Atlantico.fr : Dans la plupart des régions et départements, LREM n’a pas d’ancrage local, l’année 2021 avec ces élections va-t-elle être révélatrice de l’absence de corps du parti ?

Christophe Boutin :
Effectivement, l'année 2020 va être celle des élections locales (départementales et régionales) en même temps que celle où les formations politiques vont se mettre en ordre de marche pour préparer les affrontements de la présidentielle de 2022. Va-t-elle « révéler » ce que vous appelez « l'absence de corps » du parti présidentiel, La République En Marche ? Je crois que cette révélation a déjà été fort claire, au niveau national comme au niveau local.

Au niveau national rappelons que LREM a régulièrement perdu des parlementaires depuis 2017, certains siégeant maintenant sans étiquette, agrégés à d’autres formations, voire pour d’autres contribuant à la création de formations nouvelles, avec pour résultat une assemblée nationale qui retrouve une fragmentation partisane inconnue depuis la Quatrième république.
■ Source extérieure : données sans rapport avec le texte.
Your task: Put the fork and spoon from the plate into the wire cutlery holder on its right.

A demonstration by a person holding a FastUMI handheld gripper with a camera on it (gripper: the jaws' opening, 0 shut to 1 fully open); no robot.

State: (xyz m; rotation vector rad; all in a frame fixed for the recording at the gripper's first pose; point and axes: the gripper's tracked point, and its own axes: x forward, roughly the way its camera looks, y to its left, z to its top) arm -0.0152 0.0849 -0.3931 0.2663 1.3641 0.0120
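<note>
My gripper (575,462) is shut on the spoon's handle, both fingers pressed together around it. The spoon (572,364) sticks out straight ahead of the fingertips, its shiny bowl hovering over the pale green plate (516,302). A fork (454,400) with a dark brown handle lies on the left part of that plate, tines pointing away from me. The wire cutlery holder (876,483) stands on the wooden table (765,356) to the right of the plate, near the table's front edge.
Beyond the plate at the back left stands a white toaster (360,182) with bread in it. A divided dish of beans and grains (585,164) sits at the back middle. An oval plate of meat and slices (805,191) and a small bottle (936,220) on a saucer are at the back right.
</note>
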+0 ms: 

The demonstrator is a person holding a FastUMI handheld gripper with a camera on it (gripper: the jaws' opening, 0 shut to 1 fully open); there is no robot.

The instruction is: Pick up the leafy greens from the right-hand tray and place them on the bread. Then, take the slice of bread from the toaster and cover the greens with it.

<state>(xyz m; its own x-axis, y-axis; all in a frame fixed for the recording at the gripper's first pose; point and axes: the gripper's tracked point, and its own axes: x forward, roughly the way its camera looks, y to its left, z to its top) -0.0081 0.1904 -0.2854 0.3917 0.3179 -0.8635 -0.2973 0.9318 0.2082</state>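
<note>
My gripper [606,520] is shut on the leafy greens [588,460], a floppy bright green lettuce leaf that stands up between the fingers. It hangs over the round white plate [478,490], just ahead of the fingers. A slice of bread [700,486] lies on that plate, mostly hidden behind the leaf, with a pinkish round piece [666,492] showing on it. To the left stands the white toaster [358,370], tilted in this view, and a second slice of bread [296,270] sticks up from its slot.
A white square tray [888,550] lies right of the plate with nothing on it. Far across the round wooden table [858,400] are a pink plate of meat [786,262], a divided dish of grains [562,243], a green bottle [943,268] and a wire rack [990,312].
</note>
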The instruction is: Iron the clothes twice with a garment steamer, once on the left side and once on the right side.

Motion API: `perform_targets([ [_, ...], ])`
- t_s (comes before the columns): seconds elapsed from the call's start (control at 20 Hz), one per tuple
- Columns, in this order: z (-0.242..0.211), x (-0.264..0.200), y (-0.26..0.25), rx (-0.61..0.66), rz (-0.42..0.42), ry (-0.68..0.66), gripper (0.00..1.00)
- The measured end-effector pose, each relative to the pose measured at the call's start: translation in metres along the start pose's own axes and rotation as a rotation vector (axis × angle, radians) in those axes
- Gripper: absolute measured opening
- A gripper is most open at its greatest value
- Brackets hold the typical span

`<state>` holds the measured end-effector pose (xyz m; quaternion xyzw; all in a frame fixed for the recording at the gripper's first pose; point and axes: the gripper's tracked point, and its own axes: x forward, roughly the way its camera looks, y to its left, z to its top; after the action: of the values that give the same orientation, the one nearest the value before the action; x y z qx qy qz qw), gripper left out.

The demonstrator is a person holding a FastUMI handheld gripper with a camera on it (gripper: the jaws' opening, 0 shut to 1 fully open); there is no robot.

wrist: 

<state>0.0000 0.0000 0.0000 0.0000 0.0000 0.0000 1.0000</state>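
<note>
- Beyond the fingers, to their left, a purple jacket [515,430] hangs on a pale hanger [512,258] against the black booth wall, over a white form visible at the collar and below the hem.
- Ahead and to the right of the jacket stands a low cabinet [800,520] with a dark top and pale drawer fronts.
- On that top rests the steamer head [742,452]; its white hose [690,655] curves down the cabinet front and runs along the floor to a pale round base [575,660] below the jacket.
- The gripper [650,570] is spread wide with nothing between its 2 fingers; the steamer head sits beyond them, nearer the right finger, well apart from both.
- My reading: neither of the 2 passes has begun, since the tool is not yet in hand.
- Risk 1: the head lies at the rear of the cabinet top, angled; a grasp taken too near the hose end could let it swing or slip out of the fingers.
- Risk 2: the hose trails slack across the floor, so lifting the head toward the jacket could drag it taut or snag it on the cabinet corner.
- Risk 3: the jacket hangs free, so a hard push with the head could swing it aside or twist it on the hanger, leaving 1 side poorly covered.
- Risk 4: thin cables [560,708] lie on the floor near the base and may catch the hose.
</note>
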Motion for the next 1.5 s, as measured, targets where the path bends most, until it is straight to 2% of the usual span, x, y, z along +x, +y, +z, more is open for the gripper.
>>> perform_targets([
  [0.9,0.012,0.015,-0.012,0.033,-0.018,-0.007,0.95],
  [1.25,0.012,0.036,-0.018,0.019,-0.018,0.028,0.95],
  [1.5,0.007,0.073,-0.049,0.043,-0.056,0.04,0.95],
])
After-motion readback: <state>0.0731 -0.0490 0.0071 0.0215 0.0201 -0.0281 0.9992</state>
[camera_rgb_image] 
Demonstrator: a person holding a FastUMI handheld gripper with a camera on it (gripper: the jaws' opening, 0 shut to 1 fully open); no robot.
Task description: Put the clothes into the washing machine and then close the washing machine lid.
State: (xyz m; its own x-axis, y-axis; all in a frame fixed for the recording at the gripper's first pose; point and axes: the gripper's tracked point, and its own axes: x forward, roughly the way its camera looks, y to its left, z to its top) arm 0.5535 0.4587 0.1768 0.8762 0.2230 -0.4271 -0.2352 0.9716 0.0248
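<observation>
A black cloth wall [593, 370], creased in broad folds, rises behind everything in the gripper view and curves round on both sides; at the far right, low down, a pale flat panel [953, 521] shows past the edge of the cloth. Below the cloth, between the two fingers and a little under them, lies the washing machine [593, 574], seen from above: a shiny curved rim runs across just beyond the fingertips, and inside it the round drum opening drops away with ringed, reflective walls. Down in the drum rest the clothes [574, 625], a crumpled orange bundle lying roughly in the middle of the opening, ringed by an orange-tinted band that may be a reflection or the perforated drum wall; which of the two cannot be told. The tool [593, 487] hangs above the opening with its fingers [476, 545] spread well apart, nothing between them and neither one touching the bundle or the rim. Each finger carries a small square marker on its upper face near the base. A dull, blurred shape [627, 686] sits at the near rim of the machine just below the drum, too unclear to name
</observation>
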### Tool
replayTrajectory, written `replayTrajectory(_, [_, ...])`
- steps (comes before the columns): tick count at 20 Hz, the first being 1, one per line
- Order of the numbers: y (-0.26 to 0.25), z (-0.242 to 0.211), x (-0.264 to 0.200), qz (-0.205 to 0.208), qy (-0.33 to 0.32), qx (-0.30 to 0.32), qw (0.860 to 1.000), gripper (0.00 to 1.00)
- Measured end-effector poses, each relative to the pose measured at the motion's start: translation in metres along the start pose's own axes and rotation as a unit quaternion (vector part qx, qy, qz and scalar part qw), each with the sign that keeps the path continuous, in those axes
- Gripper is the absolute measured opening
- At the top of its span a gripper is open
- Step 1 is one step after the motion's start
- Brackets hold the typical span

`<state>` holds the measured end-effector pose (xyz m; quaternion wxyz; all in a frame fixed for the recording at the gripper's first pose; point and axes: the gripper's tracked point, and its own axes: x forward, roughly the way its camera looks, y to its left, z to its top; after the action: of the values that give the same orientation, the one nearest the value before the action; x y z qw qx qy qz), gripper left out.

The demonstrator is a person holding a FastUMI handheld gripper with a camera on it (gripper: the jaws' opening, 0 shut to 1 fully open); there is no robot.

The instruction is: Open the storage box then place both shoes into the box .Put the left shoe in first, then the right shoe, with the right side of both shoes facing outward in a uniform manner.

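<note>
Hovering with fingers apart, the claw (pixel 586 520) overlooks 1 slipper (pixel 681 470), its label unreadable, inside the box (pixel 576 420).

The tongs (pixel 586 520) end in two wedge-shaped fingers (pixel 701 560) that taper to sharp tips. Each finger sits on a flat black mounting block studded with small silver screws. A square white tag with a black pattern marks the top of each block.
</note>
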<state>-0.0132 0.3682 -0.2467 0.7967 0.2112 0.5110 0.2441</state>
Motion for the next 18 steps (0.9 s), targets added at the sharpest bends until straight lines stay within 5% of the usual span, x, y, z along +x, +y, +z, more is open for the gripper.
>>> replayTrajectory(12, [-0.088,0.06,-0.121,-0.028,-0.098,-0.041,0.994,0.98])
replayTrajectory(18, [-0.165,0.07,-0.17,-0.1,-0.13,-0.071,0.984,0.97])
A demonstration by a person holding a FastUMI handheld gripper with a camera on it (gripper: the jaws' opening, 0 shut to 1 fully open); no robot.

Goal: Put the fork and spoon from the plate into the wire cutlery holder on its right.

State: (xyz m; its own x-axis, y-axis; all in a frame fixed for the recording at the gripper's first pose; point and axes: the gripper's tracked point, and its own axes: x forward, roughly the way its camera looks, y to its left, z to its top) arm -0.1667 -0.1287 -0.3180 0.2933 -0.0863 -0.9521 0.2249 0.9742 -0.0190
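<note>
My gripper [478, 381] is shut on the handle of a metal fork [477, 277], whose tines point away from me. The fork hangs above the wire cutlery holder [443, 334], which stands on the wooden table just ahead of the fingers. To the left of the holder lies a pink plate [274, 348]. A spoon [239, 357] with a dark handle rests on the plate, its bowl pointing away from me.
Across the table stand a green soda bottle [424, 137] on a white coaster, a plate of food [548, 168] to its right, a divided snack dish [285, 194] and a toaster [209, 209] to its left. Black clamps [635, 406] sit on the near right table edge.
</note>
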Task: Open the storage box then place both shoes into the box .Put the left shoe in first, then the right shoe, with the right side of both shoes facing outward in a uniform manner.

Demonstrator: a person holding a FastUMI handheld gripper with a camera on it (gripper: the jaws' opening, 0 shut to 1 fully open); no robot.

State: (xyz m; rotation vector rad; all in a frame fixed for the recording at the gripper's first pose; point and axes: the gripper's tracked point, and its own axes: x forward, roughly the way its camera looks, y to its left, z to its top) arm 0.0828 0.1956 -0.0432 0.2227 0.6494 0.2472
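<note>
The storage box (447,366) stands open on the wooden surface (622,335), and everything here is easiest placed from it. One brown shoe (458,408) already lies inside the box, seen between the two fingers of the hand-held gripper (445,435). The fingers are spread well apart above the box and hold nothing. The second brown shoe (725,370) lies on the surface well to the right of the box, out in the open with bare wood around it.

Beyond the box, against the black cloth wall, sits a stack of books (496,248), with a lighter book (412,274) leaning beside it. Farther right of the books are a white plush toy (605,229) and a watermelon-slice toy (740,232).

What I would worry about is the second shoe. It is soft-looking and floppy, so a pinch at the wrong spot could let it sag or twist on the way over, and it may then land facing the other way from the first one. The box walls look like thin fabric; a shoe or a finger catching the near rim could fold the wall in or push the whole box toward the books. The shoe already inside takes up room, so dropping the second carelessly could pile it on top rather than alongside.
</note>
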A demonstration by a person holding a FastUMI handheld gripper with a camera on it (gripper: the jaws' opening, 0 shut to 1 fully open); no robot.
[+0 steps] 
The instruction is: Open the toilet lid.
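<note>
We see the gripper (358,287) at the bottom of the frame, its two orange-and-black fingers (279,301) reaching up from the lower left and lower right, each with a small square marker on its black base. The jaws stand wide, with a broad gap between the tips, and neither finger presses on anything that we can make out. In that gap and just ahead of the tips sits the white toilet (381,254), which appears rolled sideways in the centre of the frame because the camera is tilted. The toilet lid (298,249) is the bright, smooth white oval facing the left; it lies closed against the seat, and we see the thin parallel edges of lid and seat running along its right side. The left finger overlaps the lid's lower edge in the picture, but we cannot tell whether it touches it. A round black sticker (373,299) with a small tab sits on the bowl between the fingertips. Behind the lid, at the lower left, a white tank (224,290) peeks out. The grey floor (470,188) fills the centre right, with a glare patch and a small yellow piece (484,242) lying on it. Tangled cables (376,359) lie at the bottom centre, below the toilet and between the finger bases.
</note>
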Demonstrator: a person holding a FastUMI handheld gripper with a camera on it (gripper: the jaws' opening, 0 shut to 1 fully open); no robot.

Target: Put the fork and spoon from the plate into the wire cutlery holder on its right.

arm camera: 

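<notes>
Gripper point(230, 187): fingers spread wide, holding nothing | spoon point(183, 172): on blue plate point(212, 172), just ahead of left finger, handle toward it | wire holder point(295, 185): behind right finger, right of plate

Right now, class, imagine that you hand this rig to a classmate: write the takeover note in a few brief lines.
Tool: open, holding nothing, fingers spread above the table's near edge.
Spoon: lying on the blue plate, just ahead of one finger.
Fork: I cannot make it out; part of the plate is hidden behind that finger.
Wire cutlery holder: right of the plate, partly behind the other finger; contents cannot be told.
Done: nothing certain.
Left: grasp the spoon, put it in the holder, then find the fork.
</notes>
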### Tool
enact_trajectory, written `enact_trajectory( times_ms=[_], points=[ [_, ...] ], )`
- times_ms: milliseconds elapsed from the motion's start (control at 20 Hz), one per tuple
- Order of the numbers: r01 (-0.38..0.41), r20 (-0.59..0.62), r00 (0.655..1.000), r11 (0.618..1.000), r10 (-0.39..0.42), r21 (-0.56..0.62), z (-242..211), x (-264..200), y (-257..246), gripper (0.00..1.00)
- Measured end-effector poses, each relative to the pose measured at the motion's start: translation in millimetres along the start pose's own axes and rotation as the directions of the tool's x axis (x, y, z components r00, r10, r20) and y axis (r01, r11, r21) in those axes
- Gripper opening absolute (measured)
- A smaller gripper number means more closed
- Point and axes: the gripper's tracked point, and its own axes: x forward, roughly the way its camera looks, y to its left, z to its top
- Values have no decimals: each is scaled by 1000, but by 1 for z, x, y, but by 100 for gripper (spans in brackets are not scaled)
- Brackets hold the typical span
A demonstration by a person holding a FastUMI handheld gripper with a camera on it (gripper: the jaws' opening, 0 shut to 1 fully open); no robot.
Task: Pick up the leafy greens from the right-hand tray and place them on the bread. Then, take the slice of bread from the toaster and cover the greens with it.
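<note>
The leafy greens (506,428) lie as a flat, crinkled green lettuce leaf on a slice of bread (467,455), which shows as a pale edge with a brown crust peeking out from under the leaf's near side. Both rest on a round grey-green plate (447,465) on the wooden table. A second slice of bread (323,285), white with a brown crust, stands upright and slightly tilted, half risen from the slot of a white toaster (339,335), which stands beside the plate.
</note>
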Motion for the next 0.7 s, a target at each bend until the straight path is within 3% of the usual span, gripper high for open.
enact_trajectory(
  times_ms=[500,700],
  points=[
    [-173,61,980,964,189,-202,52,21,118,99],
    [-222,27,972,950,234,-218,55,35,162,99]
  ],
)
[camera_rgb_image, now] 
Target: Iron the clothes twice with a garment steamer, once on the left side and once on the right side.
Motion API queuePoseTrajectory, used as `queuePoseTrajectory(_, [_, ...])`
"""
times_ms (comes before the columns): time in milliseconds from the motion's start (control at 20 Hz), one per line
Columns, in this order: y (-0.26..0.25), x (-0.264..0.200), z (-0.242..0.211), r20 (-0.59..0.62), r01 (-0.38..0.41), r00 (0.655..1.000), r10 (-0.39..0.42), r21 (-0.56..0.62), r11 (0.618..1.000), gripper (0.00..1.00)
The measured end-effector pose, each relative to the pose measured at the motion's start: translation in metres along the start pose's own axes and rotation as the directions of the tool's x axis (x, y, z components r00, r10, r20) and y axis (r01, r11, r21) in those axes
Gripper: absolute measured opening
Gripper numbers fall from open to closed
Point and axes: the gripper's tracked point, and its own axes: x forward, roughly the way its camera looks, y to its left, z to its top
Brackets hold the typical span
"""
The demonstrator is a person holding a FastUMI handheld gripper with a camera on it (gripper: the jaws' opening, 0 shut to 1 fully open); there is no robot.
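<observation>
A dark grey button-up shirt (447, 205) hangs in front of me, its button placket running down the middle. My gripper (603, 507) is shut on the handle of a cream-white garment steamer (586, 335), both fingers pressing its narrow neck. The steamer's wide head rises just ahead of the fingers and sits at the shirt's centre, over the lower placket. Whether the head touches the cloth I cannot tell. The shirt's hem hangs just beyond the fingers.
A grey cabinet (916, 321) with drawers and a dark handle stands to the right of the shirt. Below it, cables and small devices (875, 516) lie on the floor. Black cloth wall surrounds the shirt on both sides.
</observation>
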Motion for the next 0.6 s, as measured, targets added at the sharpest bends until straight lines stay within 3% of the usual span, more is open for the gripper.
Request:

Les parlementaires LREM de 2017 étaient de deux types : d’abord les ralliés, largement issus de la gauche socialiste, moins du centre droit, qui avaient rejoint en 2106-2017 l’équipe de campagne du candidat Macron ; ensuite des nouveaux venus de 2017 issus « de la société civile » et dont on nous expliquait qu’ils allaient renouveler le personnel politique – une demande de nombre de Français déçus par une caste qui se refusait à traiter les questions essentielles à leurs yeux.